Although Defendant's counsel may have relied on the stipulation in their trial preparation, they cannot reasonably complain that they are now surprised that they have to address the substance of Dr. Ortuno's factual testimony. They have known all along that it may be heard by the jury under Rule 703. Moreover, their intimate familiarity with the evidence based on preparation for a previous bellwether trial in this MDL makes any claim of unfair surprise unpersuasive. The Court finds that any reliance on the stipulation was not prejudicially detrimental to their trial preparation. The only theoretical prejudice suffered by Defendant's reliance on the stipulation is that it has arguably foreclosed the possibility of seeking the Court's permission to re-depose Dr.
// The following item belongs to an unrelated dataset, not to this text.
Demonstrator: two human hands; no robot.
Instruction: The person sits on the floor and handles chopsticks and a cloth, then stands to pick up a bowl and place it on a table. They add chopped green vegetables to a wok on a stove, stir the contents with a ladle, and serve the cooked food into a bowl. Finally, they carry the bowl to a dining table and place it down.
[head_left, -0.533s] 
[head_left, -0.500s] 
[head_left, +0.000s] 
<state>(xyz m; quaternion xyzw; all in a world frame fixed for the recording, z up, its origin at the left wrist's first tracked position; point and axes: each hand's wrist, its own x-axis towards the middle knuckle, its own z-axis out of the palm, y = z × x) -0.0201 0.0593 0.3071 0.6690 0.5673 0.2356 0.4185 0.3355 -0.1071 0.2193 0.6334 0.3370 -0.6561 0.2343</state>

Ortuno. At the pre-trial conference, counsel for the parties represented that Dr. Ortuno would not likely cooperate in the taking of another deposition, and that Court intervention would be required. Without definitively ruling today whether the Court would have permitted Dr. Ortuno to be re-deposed, the Court does find that the speculative possibility that a re-deposition may have been permitted is not sufficient prejudice to disallow the reading of her factual testimony. The Court has previously indicated that it would permit the re-deposition of experts for the purpose of updating their opinions if it could be demonstrated that the science or circumstances upon which their expert opinion testimony was based had changed since their first deposition. By limiting Dr. Ortuno's testimony to factual evidence and not allowing the presentation of her expert opinions, there would have been no need for her to update her expert opinions.
Today's ruling does not prevent Defendant from seeking to re-depose Dr. Ortuno in other cases. The Court will rule on any future motions if and when they are presented based on the circumstances at that time.
Finally, the Court observes that it would not require sophisticated lawyering by Plaintiffs' counsel to have Dr. Ortuno's factual testimony presented to the jury through the back door via Rule 703. Therefore, it is likely that the evidence would be heard by the jury even if the Court did not vacate its order regarding the stipulation. Given that these two cases have been stipulated by the parties as bellwether cases, it is preferable to have this testimony presented in a more direct manner, particularly given the lack of unfair prejudice to Defendant.
Accordingly, based on a balancing of the equities and under the unique circumstances, the Court relieves Plaintiffs of their counsel's inexplicable stipulation. To the extent that the Court accepted that stipulation in its previously entered Order, that portion of the October 24, 2012 Order is vacated.
The Court does not decide whether specific parts of Dr. Ortuno's testimony are inadmissible for other reasons. The Court simply holds that the parties' previous stipulation and the Court's October 24, 2012 Order do not prevent the reading of Dr. Ortuno's factual deposition testimony.
--------
IT IS SO ORDERED, this 13th day of May, 2013.